== Problem to solve ==
Give the data again exactly, stopping after the "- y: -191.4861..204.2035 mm" line.

Items listed in a dataset
========================================
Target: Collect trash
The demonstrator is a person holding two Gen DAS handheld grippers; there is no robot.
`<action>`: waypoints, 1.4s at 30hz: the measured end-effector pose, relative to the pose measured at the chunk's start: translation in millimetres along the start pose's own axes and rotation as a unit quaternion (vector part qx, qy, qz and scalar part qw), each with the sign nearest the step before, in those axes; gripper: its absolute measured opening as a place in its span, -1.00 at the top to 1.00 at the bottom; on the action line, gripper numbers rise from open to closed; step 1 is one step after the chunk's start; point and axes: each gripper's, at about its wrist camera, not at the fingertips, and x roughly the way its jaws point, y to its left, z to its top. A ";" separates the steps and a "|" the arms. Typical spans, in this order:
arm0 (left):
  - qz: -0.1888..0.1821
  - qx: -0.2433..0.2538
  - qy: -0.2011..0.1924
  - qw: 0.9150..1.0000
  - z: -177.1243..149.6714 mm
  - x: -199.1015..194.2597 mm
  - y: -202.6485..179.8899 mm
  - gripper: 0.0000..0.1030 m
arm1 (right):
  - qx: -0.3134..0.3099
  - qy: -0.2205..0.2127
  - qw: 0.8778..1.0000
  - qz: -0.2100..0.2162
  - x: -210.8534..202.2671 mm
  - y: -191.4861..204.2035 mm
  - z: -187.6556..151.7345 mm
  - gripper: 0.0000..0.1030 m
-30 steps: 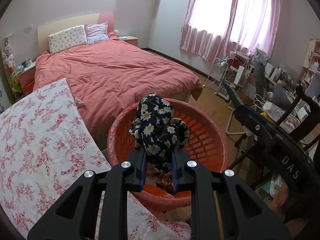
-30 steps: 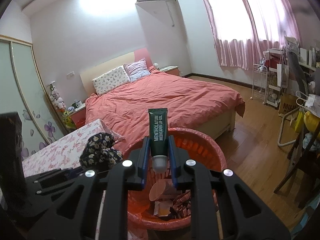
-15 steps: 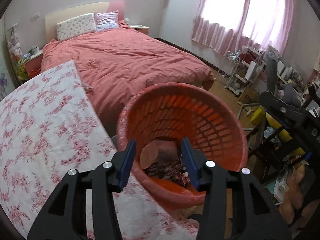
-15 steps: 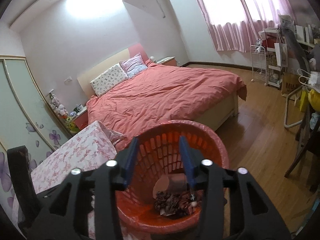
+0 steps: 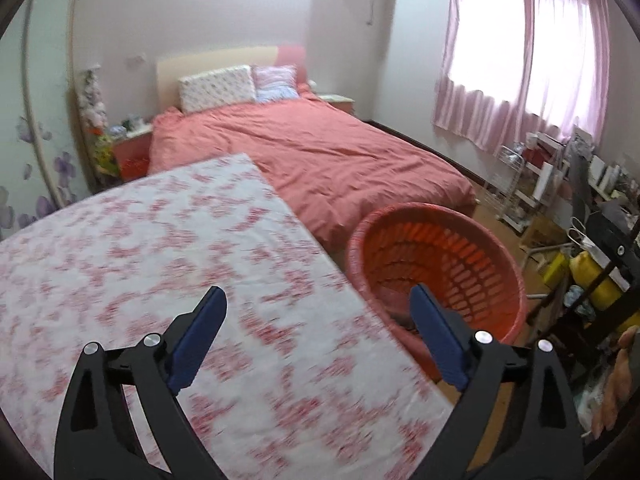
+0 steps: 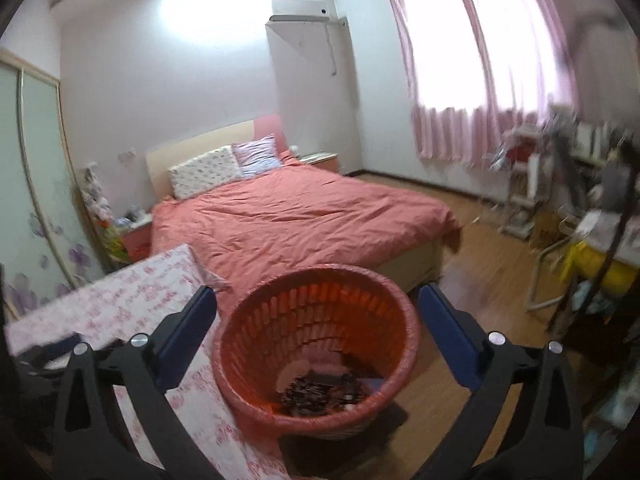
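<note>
Dark jumble (image 6: 320,390) deep in basket (image 6: 256,320)

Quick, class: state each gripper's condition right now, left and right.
Left gripper: open, holding nothing, over the floral tablecloth.
Right gripper: open, holding nothing, above the red basket.

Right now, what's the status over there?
Left gripper open, empty. Right gripper open, empty. Round red plastic basket holds trash. Nothing blocking.

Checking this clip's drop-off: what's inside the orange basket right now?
In the right wrist view the orange basket holds a dark, crumpled pile of trash at the bottom, too blurred to name piece by piece. Its near wall hides the front of the floor.
</note>
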 end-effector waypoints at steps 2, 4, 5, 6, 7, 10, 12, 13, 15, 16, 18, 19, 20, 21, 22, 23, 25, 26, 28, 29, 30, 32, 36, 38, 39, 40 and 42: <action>0.016 -0.004 -0.009 1.000 -7.7 -13.4 6.9 -0.86 | -0.024 -0.010 0.999 -0.025 -12.9 10.9 -7.0 -0.92; 0.029 -0.009 -0.015 0.999 -16.4 -26.1 13.8 -0.86 | -0.044 -0.020 0.998 -0.048 -26.4 20.5 -15.9 -0.92; 0.037 -0.012 -0.017 0.999 -20.2 -31.2 16.2 -0.86 | -0.050 -0.022 0.997 -0.054 -33.1 23.9 -20.4 -0.92; 0.046 -0.014 -0.018 0.999 -24.1 -36.4 18.2 -0.89 | -0.055 -0.023 0.997 -0.058 -40.1 27.4 -25.5 -0.92; 0.056 -0.017 -0.020 0.998 -28.8 -42.1 20.2 -0.95 | -0.058 -0.024 0.996 -0.058 -45.3 30.1 -29.4 -0.92; 0.091 -0.021 -0.036 0.995 -40.3 -57.9 23.7 -0.95 | -0.065 -0.029 0.996 -0.051 -63.5 38.1 -42.8 -0.92; 0.105 -0.023 -0.047 0.993 -48.4 -68.1 27.5 -0.95 | -0.066 -0.032 0.996 -0.046 -73.3 41.3 -50.4 -0.92; 0.108 -0.026 -0.051 0.992 -52.9 -72.9 30.2 -0.95 | -0.063 -0.033 0.997 -0.041 -78.1 42.2 -53.9 -0.92; 0.113 -0.037 -0.053 0.992 -59.2 -79.0 34.4 -0.95 | -0.053 -0.035 0.998 -0.030 -90.2 42.4 -60.4 -0.92; 0.111 -0.046 -0.052 0.991 -63.6 -82.2 38.3 -0.95 | -0.051 -0.035 0.998 -0.027 -96.3 42.9 -63.8 -0.92; 0.108 -0.058 -0.052 0.991 -70.4 -86.1 42.4 -0.95 | -0.055 -0.034 0.998 -0.015 -105.8 46.9 -70.3 -0.92; 0.110 -0.060 -0.053 0.991 -74.6 -88.8 42.8 -0.95 | -0.061 -0.033 0.998 -0.011 -110.3 49.7 -73.7 -0.92; 0.114 -0.061 -0.054 0.990 -78.2 -92.0 43.6 -0.95 | -0.068 -0.034 0.997 -0.009 -114.7 52.4 -76.8 -0.92; 0.120 -0.060 -0.055 0.989 -81.2 -94.1 43.9 -0.95 | -0.074 -0.035 0.997 -0.009 -117.9 55.5 -79.8 -0.92; 0.125 -0.060 -0.056 0.989 -84.1 -96.3 44.1 -0.95 | -0.081 -0.036 0.996 -0.009 -120.7 58.7 -82.3 -0.92; 0.128 -0.060 -0.059 0.988 -86.8 -98.9 44.4 -0.95 | -0.088 -0.037 0.995 -0.007 -123.2 62.7 -84.7 -0.92; 0.133 -0.063 -0.066 0.987 -92.0 -105.1 46.1 -0.95 | -0.098 -0.037 0.994 -0.004 -128.5 69.1 -89.1 -0.92; 0.135 -0.064 -0.069 0.986 -95.2 -108.7 46.6 -0.95 | -0.101 -0.036 0.994 -0.002 -132.4 71.9 -91.7 -0.92; 0.139 -0.067 -0.075 0.985 -99.8 -113.9 48.8 -0.95 | -0.102 -0.030 0.994 0.002 -134.6 74.8 -95.0 -0.92; 0.140 -0.068 -0.077 0.985 -102.0 -115.6 49.5 -0.95 | -0.100 -0.025 0.995 0.004 -135.1 76.1 -96.3 -0.92; 0.143 -0.068 -0.079 0.984 -104.3 -117.8 50.1 -0.95 | -0.098 -0.019 0.995 0.004 -135.5 77.7 -97.8 -0.92; 0.148 -0.069 -0.081 0.983 -108.4 -120.5 52.1 -0.95 | -0.095 -0.008 0.995 0.004 -134.3 79.4 -100.6 -0.92; 0.153 -0.070 -0.079 0.983 -115.4 -123.4 55.0 -0.95 | -0.089 0.013 0.996 -0.005 -130.4 82.1 -108.2 -0.92; 0.155 -0.071 -0.076 0.982 -118.5 -124.2 55.6 -0.95 | -0.088 0.020 0.996 -0.010 -128.1 82.0 -110.5 -0.92; 0.155 -0.071 -0.076 0.982 -119.4 -124.2 55.8 -0.95 | -0.088 0.024 0.996 -0.015 -126.9 82.0 -112.0 -0.92; 0.154 -0.072 -0.075 0.983 -120.7 -124.6 56.0 -0.95 | -0.088 0.026 0.996 -0.019 -125.2 81.7 -113.4 -0.92; 0.153 -0.074 -0.073 0.983 -122.3 -124.2 56.3 -0.95 | -0.088 0.032 0.995 -0.028 -122.9 80.9 -116.1 -0.92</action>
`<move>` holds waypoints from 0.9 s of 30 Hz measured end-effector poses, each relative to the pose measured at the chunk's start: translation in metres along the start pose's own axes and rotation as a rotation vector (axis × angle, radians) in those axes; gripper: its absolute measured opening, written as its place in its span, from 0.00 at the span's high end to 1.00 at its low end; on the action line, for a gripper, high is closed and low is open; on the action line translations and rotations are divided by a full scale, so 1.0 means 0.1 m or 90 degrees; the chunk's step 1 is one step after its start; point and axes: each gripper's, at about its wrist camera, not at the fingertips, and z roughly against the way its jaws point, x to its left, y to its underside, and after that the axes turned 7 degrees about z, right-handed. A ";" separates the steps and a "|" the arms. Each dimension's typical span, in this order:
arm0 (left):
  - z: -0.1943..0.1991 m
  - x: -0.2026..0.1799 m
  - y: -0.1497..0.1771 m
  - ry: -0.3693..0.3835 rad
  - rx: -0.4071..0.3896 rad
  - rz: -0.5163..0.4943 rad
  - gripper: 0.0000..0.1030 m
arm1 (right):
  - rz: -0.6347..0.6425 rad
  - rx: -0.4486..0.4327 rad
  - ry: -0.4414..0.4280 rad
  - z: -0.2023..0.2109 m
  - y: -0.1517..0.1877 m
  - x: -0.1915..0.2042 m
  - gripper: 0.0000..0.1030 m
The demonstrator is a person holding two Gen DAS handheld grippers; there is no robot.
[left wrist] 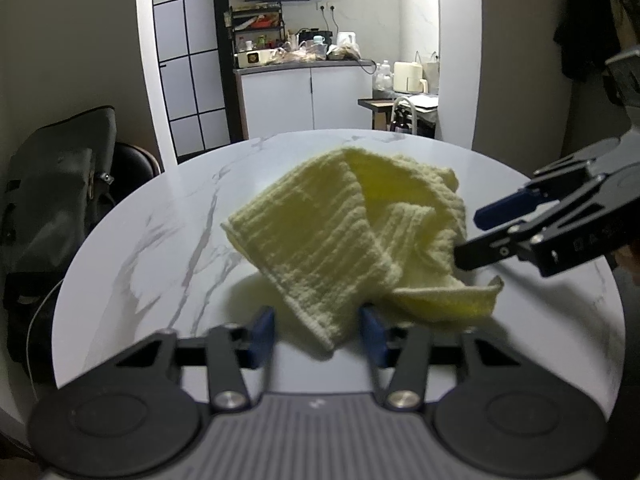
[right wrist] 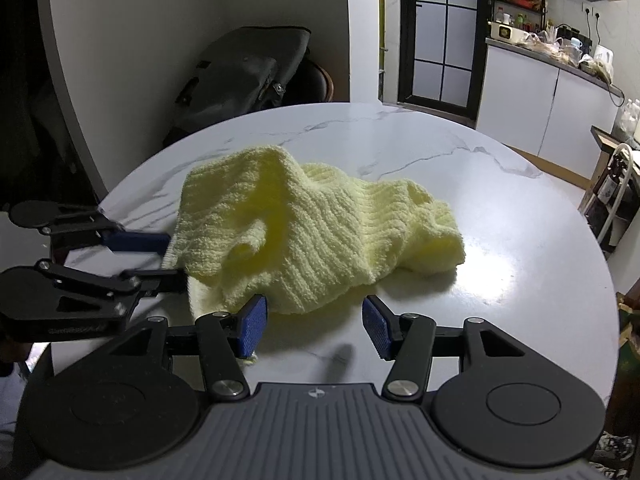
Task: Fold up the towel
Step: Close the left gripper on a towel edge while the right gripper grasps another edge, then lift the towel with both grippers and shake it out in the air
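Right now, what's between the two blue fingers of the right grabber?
Mostly bare marble table, seen in the right wrist view. The right gripper stands open, and the yellow towel lies just ahead, its near edge reaching past the left finger.

A pale yellow towel [left wrist: 352, 232] lies crumpled on a round white marble table [left wrist: 160, 240], one corner lifted toward the camera. That corner hangs between the blue pads of the left gripper [left wrist: 318, 332], with a gap showing on each side. The right gripper [left wrist: 470, 236] reaches in from the right, its tips at the towel's edge. A dark bag [left wrist: 60, 184] sits behind the table on the left.
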 end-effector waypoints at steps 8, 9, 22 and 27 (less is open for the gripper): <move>0.62 0.04 0.04 0.015 -0.033 0.010 0.96 | -0.020 -0.020 -0.005 0.01 -0.01 -0.03 0.93; 0.71 0.06 0.04 0.019 -0.040 0.017 0.96 | -0.015 -0.028 -0.002 0.04 -0.02 -0.02 0.94; 1.94 0.26 -0.10 0.018 -0.160 0.048 0.96 | 0.036 -0.147 0.055 0.48 -0.45 0.01 0.96; 2.46 0.25 -0.08 0.014 -0.196 0.051 0.96 | 0.055 -0.175 0.071 0.63 -0.62 -0.01 0.96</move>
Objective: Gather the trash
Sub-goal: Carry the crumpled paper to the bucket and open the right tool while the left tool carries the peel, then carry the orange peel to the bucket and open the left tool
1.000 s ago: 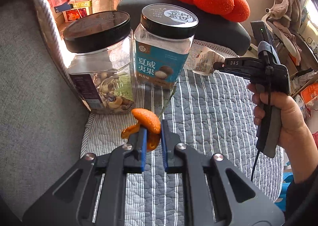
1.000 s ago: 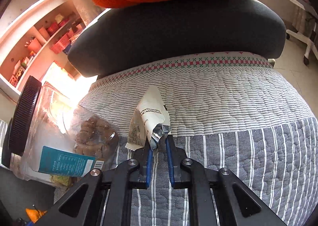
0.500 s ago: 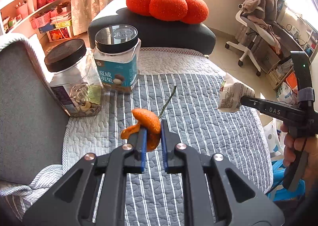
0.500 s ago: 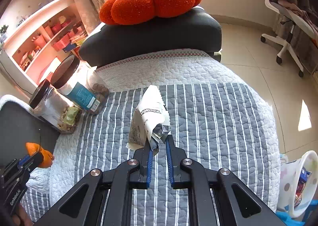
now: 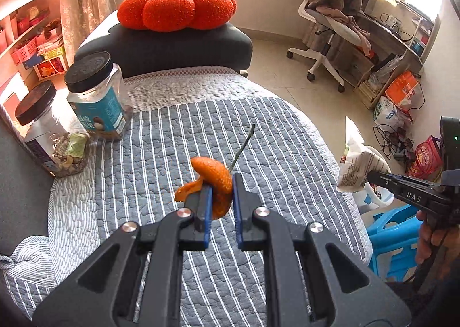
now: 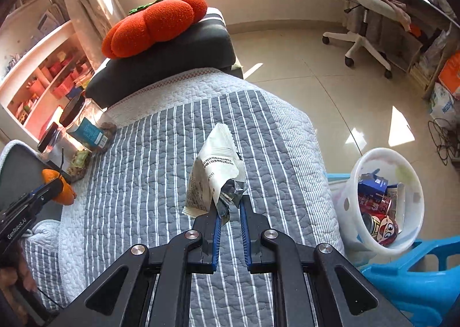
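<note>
My left gripper (image 5: 220, 183) is shut on an orange peel (image 5: 212, 176) with a thin green stem, held above the striped quilt (image 5: 161, 137). It also shows at the left of the right wrist view (image 6: 59, 183). My right gripper (image 6: 230, 206) is shut on a white snack wrapper (image 6: 215, 171), held above the quilt's right part. The wrapper also shows in the left wrist view (image 5: 358, 166). A white trash bin (image 6: 414, 194) with cans and cartons in it stands on the floor right of the sofa.
Two black-lidded snack jars (image 5: 95, 97) stand at the quilt's back left. An orange pumpkin cushion (image 5: 176, 8) lies on a dark cushion behind. A blue plastic stool (image 6: 414, 278) is beside the bin. An office chair (image 5: 330, 25) stands far right.
Both grippers have pulled back and risen from the jars, still holding the peel and the wrapper. The right gripper has swung toward the sofa's right edge, and the bin has come into view.
</note>
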Demonstrator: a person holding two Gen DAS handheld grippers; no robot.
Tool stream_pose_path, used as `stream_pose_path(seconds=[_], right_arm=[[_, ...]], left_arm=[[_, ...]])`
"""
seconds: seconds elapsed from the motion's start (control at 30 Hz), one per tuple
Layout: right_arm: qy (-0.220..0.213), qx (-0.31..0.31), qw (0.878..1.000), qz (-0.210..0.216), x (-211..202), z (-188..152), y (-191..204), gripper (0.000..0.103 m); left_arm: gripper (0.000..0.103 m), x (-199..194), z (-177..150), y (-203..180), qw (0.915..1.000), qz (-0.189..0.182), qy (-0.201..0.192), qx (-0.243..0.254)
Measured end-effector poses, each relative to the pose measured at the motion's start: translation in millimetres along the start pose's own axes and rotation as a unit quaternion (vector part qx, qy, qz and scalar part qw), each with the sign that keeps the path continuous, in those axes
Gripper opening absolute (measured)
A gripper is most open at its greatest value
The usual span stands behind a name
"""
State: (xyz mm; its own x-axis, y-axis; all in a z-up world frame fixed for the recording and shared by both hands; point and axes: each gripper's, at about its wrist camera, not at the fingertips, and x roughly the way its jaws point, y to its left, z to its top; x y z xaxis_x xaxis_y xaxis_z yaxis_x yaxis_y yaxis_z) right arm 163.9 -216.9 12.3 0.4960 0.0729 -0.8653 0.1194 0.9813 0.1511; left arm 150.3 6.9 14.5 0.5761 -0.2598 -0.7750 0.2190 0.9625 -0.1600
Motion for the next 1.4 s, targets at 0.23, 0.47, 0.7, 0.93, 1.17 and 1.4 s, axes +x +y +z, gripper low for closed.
stream_pose_path(seconds=[0.23, 0.47, 0.7, 0.93, 1.17, 1.4], right_arm=[[-0.018, 0.057, 0.998, -0.008, -26, -6, -66, 0.014], [-0.018, 0.116, 0.992, -0.045, -39, -16, -144, 0.014], [-0.005, 0.159, 0.983, -0.086, -41, -28, -214, 0.014], [0.008, 0.188, 0.977, -0.101, -23, -32, -260, 0.022], [0.012, 0.238, 0.97, -0.056, -23, -32, -277, 0.047], [0.001, 0.226, 0.972, -0.069, -42, -39, -281, 0.054]], left_arm=[[0.014, 22, 2, -58, 0.9987, -0.048, 0.009, 0.018], [0.014, 48, -6, -122, 0.9941, -0.085, 0.017, 0.065], [0.014, 68, -10, -168, 0.9888, -0.111, 0.03, 0.095], [0.014, 89, -11, -218, 0.9821, -0.141, 0.037, 0.12], [0.014, 108, -10, -267, 0.9728, -0.175, 0.049, 0.143], [0.014, 131, -1, -307, 0.9658, -0.196, 0.06, 0.159]])
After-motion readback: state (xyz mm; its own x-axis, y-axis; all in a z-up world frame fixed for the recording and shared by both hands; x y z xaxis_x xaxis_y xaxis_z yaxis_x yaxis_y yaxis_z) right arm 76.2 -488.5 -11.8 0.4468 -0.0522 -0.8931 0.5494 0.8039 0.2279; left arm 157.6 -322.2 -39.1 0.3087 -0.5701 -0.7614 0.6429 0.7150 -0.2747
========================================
== Exercise result ==
Target: Collect trash
The demonstrator is a person holding two Gen DAS handheld grippers; there is no robot.
`<action>`: waypoints, 1.4s at 30hz: the measured end-effector pose, relative to the pose measured at the chunk's start: translation in millimetres along the start pose's own axes and rotation as a unit quaternion (vector part qx, qy, qz and scalar part qw), each with the sign nearest the step before, in those axes; gripper: its absolute measured opening as a place in its span, -1.00 at the top to 1.00 at the bottom; on the action line, gripper numbers rise from open to closed; step 1 is one step after the chunk's start; point and axes: each gripper's, at about its wrist camera, not at the fingertips, and x roughly the way its jaws point, y to its left, z to its top. A ";" separates the steps and a "|" the arms. Typical spans, in this order:
arm0 (left):
  - qz: -0.1888..0.1821
  - qx: -0.2433..0.2538
  - qy: -0.2011..0.1924
  - qw: 0.9150..1.0000
  - z: -177.1243..149.6714 mm
  - x: -199.1015..194.2597 mm
  - y: -202.6485..179.8899 mm
  - gripper: 0.0000..0.1030 m
arm1 (right):
  - qx: -0.3134..0.3099
  - qy: -0.2205..0.2127
  - qw: 0.8778..1.0000
  - qz: -0.2100..0.2162
  - x: -210.8534..202.2671 mm
  - y: -191.4861..204.2035 mm

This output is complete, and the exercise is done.